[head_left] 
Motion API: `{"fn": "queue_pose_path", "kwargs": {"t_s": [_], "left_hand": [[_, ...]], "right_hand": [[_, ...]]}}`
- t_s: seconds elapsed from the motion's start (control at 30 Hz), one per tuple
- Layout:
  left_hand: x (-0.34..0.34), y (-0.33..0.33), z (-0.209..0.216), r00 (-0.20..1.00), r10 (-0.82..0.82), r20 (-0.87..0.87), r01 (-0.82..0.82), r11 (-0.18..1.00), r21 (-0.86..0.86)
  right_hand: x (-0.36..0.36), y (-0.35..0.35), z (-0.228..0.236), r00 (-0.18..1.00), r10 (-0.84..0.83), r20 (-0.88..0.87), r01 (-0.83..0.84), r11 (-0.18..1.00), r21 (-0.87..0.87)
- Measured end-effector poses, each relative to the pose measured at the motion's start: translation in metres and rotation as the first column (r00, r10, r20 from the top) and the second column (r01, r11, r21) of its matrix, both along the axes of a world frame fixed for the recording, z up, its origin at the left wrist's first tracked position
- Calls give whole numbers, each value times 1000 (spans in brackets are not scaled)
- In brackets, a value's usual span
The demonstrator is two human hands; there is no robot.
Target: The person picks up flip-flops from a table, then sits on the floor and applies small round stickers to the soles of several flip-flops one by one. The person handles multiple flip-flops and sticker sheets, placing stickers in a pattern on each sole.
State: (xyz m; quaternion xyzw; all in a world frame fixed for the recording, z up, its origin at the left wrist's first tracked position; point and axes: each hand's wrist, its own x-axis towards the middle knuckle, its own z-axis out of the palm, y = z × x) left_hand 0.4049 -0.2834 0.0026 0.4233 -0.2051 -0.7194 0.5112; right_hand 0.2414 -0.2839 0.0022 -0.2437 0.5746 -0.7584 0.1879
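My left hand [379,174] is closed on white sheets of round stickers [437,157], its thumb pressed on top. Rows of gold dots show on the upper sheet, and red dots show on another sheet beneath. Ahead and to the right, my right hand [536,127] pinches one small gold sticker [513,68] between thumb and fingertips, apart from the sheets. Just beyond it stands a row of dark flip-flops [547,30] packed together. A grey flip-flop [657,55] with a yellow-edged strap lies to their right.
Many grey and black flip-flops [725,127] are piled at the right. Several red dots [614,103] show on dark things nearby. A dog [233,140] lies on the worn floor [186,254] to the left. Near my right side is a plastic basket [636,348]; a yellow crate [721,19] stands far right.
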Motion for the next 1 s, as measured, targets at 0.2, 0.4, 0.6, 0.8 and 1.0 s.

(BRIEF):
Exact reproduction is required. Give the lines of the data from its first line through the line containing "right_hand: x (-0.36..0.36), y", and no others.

(WRITTEN ANSWER):
[head_left] 
Motion API: `{"fn": "queue_pose_path", "kwargs": {"t_s": [_], "left_hand": [[_, ...]], "right_hand": [[_, ...]]}}`
- t_s: seconds elapsed from the motion's start (control at 30 Hz), one per tuple
- Layout:
  left_hand: x (-0.34..0.34), y (-0.33..0.33), z (-0.209..0.216), r00 (-0.20..1.00), r10 (-0.82..0.82), r20 (-0.87..0.87), r01 (-0.82..0.82), r11 (-0.18..1.00), r21 (-0.86..0.86)
  right_hand: x (-0.36..0.36), y (-0.35..0.35), z (-0.228..0.236), r00 (-0.18..1.00), r10 (-0.84..0.83), r20 (-0.88..0.87), r01 (-0.83..0.84), r11 (-0.18..1.00), r21 (-0.87..0.87)

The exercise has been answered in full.